Still works beautifully.

Huh, I think my memory of the code is incorrect. I thought that multi-axis reduce fell back on repeated single-axis reduce, and so was expecting to get 24 as the result. It seems that's not the case, which is great!

As you can see, it gives a value not in the original set.

I'm now on board with the argument being called initializer, which makes that far less confusing.

The issue in that case is that the caller chose to pass in an initializer that was not the minimum of the set of allowed values. That looks perfectly fine to me.

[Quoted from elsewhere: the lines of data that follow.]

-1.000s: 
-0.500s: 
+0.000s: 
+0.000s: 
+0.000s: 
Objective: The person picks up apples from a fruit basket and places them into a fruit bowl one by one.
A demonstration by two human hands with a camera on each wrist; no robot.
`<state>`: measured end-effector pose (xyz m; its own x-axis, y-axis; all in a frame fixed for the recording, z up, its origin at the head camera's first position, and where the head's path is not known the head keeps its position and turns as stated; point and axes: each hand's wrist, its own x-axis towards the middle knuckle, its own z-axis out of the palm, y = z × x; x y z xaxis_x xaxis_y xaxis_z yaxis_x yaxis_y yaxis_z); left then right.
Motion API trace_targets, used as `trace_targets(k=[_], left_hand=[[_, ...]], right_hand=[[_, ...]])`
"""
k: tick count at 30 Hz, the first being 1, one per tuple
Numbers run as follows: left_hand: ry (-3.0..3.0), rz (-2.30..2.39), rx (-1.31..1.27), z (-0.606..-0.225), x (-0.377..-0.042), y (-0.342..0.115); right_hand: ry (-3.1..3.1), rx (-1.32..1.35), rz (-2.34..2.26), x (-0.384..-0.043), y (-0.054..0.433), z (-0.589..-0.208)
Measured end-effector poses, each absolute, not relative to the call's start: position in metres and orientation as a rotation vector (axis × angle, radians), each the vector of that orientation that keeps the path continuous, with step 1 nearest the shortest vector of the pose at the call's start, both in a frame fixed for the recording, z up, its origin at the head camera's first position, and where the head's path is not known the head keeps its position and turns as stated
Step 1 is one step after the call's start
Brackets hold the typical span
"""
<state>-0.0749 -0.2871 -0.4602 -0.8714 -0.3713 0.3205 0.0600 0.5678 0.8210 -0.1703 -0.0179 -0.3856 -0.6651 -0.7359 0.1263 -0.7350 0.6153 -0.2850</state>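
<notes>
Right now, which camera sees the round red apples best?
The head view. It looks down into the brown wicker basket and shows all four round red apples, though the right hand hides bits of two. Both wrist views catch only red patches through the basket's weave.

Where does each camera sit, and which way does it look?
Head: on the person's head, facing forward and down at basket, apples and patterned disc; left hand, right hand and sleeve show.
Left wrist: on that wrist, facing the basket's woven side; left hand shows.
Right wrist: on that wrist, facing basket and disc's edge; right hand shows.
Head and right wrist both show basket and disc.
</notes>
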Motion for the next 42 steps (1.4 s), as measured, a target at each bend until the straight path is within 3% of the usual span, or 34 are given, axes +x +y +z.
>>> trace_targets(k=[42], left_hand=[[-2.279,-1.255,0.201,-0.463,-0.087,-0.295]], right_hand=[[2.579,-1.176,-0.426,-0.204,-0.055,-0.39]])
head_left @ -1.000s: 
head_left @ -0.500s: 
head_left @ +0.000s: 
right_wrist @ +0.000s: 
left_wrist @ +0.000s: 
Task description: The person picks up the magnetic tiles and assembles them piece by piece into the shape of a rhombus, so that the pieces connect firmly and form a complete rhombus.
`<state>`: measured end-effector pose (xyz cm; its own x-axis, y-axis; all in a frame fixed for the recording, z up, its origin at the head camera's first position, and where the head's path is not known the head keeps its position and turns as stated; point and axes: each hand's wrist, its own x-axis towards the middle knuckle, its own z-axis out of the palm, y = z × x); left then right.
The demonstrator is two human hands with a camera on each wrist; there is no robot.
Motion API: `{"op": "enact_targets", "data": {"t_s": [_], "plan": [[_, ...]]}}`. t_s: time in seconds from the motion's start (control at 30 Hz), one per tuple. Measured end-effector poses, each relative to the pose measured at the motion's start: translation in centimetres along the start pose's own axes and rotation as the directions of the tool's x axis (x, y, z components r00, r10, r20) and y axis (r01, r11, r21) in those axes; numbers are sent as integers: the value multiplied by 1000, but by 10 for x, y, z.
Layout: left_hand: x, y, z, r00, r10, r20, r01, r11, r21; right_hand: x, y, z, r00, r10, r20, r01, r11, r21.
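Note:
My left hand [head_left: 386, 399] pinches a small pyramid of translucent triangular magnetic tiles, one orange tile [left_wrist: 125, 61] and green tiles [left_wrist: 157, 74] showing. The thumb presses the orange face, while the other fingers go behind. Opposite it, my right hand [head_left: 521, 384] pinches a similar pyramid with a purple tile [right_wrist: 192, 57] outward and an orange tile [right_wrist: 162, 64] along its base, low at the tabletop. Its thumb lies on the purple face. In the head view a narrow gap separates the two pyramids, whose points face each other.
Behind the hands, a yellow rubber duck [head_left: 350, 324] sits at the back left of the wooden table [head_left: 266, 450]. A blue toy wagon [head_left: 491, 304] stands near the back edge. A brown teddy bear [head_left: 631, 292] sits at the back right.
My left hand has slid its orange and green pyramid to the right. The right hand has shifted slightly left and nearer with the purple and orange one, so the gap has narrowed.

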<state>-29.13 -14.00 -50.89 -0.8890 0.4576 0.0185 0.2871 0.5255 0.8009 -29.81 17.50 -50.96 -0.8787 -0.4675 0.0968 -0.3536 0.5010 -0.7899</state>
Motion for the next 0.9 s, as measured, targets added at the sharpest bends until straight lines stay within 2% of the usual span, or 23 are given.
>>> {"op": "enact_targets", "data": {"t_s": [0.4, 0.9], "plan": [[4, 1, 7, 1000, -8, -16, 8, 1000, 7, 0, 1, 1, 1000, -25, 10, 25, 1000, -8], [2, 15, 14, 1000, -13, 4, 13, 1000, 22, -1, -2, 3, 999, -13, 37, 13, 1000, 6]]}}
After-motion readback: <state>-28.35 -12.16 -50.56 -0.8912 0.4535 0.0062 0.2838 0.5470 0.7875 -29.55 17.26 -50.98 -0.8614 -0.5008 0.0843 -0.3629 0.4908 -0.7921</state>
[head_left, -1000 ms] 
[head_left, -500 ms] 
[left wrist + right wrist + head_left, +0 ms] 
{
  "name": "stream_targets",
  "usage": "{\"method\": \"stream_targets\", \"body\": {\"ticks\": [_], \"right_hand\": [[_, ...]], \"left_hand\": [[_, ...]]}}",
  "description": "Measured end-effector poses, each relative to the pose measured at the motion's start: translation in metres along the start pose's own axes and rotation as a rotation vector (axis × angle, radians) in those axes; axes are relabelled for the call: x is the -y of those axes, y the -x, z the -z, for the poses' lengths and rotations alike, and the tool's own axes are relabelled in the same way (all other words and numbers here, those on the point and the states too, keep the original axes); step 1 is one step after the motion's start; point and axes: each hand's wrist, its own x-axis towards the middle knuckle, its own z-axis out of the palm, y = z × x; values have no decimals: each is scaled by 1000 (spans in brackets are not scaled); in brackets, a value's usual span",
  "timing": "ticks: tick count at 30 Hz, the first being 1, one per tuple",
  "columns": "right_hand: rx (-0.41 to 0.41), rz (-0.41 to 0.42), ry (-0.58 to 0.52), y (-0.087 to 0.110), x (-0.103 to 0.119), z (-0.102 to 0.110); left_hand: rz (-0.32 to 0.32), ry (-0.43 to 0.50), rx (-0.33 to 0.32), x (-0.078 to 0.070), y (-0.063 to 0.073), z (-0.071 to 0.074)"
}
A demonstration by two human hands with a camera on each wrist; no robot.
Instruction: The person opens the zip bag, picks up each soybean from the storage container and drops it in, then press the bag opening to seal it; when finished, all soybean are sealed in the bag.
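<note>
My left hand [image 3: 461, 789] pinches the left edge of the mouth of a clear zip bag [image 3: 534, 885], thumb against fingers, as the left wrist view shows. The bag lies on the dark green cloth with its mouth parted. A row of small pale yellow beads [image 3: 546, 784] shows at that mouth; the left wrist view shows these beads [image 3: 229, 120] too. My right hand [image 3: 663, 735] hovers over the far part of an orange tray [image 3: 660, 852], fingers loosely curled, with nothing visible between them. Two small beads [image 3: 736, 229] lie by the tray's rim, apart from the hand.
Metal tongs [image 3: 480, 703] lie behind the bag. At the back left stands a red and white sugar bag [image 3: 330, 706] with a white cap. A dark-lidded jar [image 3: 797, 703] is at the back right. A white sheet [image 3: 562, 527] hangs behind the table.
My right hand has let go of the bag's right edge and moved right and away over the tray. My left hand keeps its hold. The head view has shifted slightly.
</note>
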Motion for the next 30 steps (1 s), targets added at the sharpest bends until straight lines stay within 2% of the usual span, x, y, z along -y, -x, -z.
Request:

eric-wieser · 2018-02-21T07:18:26Z

CI is failing because core/src/umath/override.c@normalize_reduce_args is missing this argument.

hameerabbasi · 2018-02-21T07:40:08Z

The issue in that case is that the caller chose to pass in an initializer that was not the minimum of the set of allowed values. That looks perfectly fine to me.

Exactly. We can document a use-case as being reduction of an empty axis.

On that note, I'm going to work and might not be available for the next hours. If you want to fix that on my branch, feel free.

hameerabbasi · 2018-02-21T08:08:59Z

On another note, if we're renaming this to initializer, it would make sense to add it to accumulate and reduceat. Is that best done in another PR or this one?

Edit: I'm willing to take on the task of making reduceat use identity.

eric-wieser · 2018-02-21T08:23:31Z

reduceat is best untouched - there's an issue about writing a replacement somewhere.

Accumulate would be a better fit for another PR, especially since the use case is less strong.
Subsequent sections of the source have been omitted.